Background: Community acquired pneumonia (CAP) is a major cause of mortality and morbidity in our environment. Recent data on the role of complications on outcome of CAP are not readily available in Nigeria. Aim: This study aims to analyze the influence of complications on the outcome of CAP in a tertiary health center in Eastern Nigeria. Subjects and Methods: A prospective observational study was carried out on 80 patients with CAP, who met the inclusion criteria. Data relating to their age, gender, and clinical details; severity assessment using CURB 65 (C‑ confusion, Serum urea > 7mmol/L, R‑respiratory rate > 30, B‑systolic BP > 90 and diastolic BP ≤ 60, age > 65 years.) scoring system, laboratory results, complications, and outcome (mortality) were collected.

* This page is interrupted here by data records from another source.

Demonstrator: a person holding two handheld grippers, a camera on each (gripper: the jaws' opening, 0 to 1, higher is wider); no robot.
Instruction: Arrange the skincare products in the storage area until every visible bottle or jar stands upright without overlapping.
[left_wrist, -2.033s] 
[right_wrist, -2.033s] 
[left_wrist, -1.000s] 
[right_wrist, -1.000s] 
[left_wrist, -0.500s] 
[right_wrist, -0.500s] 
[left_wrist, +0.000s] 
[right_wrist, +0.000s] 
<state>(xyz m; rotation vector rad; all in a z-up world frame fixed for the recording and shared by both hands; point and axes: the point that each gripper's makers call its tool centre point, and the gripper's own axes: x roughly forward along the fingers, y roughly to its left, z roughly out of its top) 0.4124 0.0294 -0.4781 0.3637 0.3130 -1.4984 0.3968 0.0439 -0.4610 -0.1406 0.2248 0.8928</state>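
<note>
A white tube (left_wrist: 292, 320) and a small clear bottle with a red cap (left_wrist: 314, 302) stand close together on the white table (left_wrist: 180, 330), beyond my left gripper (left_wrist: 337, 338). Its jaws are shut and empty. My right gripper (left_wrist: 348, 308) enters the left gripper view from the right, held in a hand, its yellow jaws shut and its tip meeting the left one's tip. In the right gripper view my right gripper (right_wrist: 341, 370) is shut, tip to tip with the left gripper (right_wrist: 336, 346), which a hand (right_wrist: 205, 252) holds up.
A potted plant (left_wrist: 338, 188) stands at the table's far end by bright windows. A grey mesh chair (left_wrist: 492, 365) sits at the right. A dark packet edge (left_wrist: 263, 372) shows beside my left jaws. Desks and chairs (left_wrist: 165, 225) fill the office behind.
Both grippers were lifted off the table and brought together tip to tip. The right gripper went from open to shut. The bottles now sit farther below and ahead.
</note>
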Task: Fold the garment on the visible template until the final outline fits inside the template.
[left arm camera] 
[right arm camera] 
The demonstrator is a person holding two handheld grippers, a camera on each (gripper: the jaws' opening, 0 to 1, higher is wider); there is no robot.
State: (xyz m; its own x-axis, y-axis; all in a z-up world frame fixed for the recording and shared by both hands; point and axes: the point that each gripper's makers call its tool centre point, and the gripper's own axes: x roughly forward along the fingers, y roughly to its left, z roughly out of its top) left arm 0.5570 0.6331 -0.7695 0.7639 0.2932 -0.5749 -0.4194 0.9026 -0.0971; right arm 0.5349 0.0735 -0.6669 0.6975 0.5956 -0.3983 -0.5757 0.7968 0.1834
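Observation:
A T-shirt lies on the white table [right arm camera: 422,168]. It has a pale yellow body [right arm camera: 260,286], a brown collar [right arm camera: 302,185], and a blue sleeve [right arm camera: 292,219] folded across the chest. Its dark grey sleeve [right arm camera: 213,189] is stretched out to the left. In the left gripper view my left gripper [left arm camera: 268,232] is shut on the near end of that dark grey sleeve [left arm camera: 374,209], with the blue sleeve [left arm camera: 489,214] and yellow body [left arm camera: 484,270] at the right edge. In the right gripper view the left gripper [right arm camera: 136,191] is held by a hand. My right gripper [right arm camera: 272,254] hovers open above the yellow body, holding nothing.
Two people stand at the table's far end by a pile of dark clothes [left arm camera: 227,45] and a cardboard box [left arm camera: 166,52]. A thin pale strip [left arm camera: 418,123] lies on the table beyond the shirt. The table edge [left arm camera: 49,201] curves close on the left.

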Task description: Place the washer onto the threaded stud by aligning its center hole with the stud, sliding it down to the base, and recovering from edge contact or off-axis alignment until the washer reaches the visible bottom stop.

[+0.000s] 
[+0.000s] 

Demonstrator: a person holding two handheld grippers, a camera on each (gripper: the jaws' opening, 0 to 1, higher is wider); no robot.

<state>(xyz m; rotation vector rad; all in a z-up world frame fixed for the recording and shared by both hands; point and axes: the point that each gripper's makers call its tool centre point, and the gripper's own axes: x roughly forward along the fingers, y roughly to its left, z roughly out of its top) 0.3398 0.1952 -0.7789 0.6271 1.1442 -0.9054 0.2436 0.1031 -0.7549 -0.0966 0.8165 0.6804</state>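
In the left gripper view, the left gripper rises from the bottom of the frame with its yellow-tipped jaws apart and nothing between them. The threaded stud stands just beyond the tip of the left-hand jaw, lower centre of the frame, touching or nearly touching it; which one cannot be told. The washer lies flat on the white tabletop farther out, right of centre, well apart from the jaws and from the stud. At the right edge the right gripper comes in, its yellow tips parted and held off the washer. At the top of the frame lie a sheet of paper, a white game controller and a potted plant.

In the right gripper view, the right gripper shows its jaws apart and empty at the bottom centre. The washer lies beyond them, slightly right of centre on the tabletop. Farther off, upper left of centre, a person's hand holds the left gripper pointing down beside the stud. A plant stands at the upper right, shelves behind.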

The statistical package used for data analysis is SPSS version 17.0 (Chicago IL USA). Data were presented in tables and charts. Sample means, standard deviation, and Chi‑square test were used for statistical significance. Severity was assessed using CURB65 scoring system. Outcome of interest was 30 day mortality. In all P value of 0.05 was regarded as significant. Results: Eighty patients were recruited for the study, 39 males and 41 females; giving male:female ratio of 1:1.05. The mean age range was 56 (18.0) years. A total of 37 patients were managed as out‑patients while 43 were managed as in‑patients. Complications were observed in 25 patients. Severe hemodynamic changes and pleural effusion 8/25 (32%) were the most common complications observed. Total mortality was 12/80 (15%). Mortality was higher in in‑patients than out‑patients however, this was not statistically significant. Mortality in those with complications was 6/25 (24%) compared to 6/55 (11%) in those without complications (P = 0.10). Conclusion: Mortality rate in patients with CAP though higher in patients with complications numerically were not found to be significantly higher than in those without complications. We posit that other factors like presence of higher severity assessment scores (CURB‑65 scores) and co‑morbidities may be more important predictors of mortality in CAP patients and should be further studied.